Questa idea di uno spazio dedicato all’eolico e soltanto quello sembrerebbe infatti aver trovato un possibile sito alternativo presso la terra emersa, questa volta in maniera più che naturale, dell’isola di Bornholm nel bel mezzo del Mar Baltico, questa volta geograficamente prossima a Polonia, Svezia, Lituania e Germania. L’ultima nazione delle quali ha recentemente già stipulato un patto per l’acquisto di elettricità a prezzi convenienti, entro l’inaugurazione del sito strategico destinato ad essere molto probabilmente completato in tempi ancor più brevi del suo antesignano artificiale nel Mare del Nord. Sfruttando in questo caso le normali strategie di un parco situato a poca distanza dalla costa, benché almeno l’85% della popolazione locale si sia già pronunciato a favore dell’impresa nei sondaggi a tema, causa l’aumento di rilievo ed investimenti che porterebbe nei confini del loro territorio relativamente remoto. Un’opportunità per ogni parte coinvolta dunque, tranne possibilmente pesci ed uccelli che solevano frequentare un’area destinata ad essere, necessariamente, adibita ad uno scopo ben preciso.
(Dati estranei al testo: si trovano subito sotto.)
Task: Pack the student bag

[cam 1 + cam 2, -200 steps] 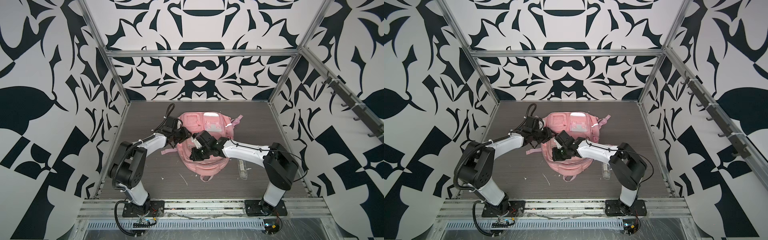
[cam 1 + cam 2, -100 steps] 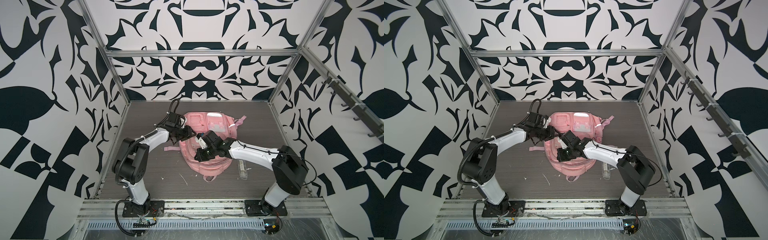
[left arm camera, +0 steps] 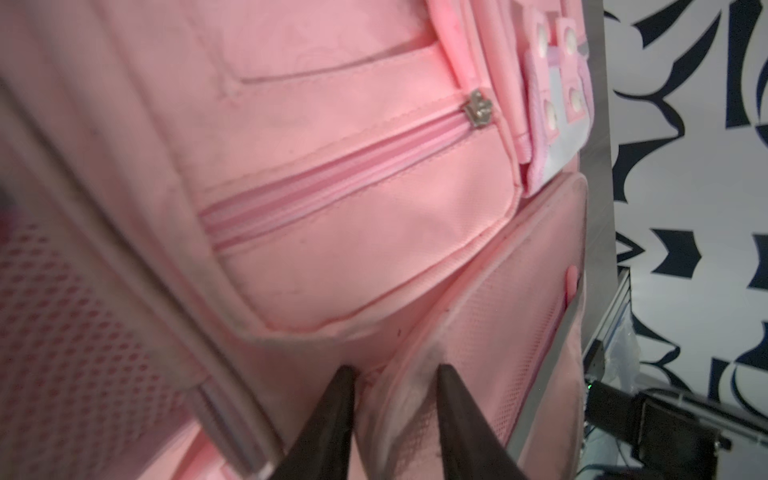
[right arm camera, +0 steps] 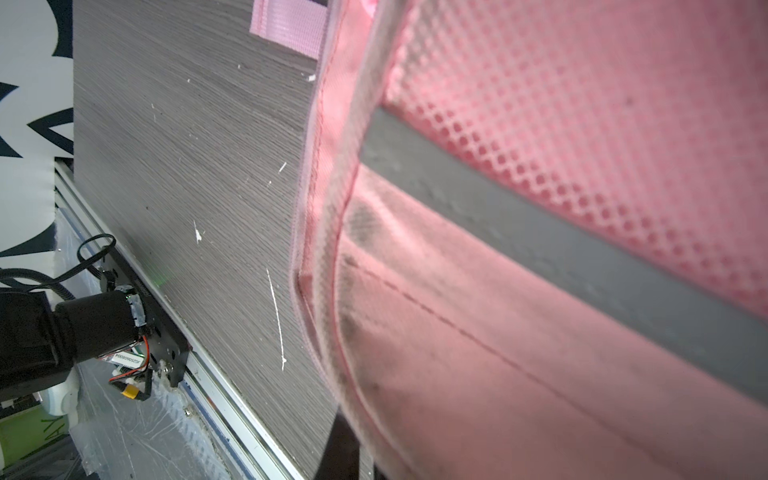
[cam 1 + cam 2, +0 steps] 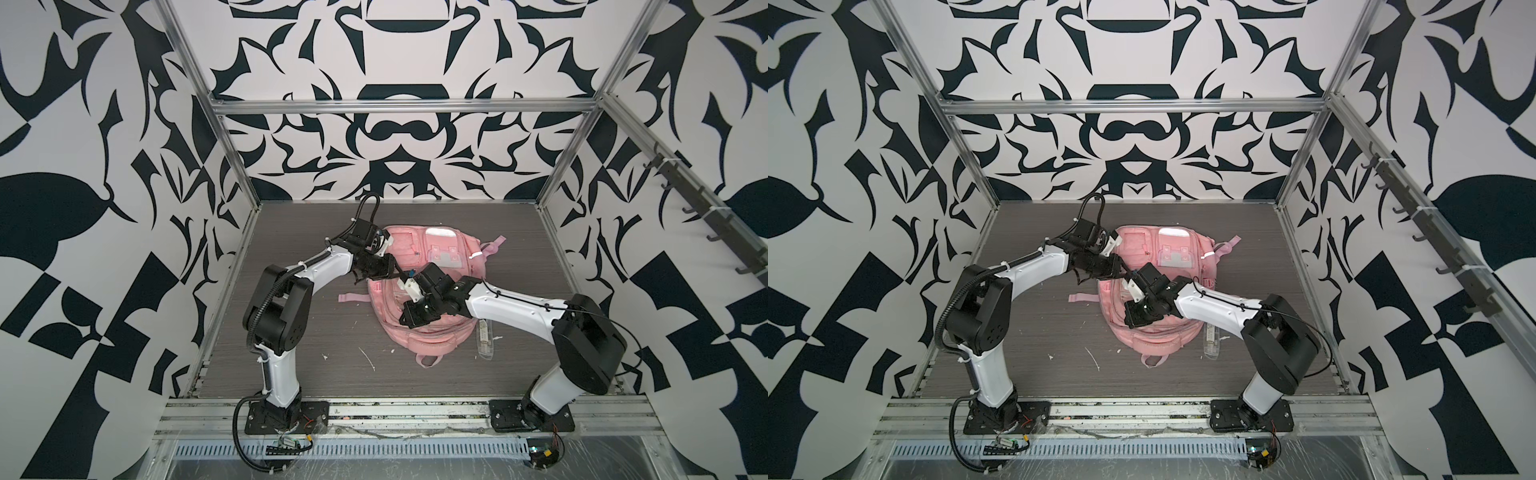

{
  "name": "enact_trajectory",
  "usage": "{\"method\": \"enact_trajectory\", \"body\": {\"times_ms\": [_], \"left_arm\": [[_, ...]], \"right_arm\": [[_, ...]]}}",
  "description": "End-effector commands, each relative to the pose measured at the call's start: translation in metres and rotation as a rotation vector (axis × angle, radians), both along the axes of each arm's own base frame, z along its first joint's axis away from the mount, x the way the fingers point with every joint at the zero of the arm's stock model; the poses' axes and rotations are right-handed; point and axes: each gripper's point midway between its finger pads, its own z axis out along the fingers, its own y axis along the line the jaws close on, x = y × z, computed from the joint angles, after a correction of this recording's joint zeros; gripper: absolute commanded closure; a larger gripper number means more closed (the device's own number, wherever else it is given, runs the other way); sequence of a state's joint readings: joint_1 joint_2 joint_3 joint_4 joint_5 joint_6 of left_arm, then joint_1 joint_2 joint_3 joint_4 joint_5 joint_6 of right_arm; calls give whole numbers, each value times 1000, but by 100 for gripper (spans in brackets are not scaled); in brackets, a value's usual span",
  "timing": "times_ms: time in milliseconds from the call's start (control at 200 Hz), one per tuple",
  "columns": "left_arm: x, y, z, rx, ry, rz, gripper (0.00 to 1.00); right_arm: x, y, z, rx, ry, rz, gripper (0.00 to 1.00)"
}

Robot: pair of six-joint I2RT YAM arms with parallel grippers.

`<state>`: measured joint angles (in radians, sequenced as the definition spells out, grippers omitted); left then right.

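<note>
The student bag lies on the counter, nearer its far edge. Look, the left pincer is narrowly parted astride a fold, grip unclear; the right pincer is closed at its rim. Pull now and that slack fabric could slip free!

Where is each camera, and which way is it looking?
Both top views: high above the front rail, looking down at the table, the student bag, both arms, the left gripper and right gripper.
Left wrist: on the left arm, close against the bag's zip pocket; its two dark fingers show.
Right wrist: on the right arm, looking past the bag's mesh side across the table to the left arm's base; one finger shows.
Shared: left wrist and both top views show the bag's clear patch.
</note>
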<state>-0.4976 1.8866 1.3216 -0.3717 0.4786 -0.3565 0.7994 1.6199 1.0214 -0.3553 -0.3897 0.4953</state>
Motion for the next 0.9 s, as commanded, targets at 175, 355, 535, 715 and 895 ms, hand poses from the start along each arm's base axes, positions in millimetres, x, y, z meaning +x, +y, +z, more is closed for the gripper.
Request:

Ma dovremmo forse, ancora una volta, cedere alla gravosa auto-imposizione della civiltà del NiMBY? Collettivo d’entità ed etnia variabile, ma sempre dedito a gridare i ponderosi slogan che allontanano le innovazioni e infrastrutture necessarie vicino a casa loro dalle prospettive di un sereno e funzionale completamento. Anche a discapito di opportunità proficue a lungo termine, per il beneficio climatico di un mondo collettivamente in bilico sul ciglio di un metaforico vulcano… Che continuerà a riemergere, qualunque altra cosa accada, dal fondale dell’Anello fiammeggiante che continua a stringersi. Ancora ed ancora.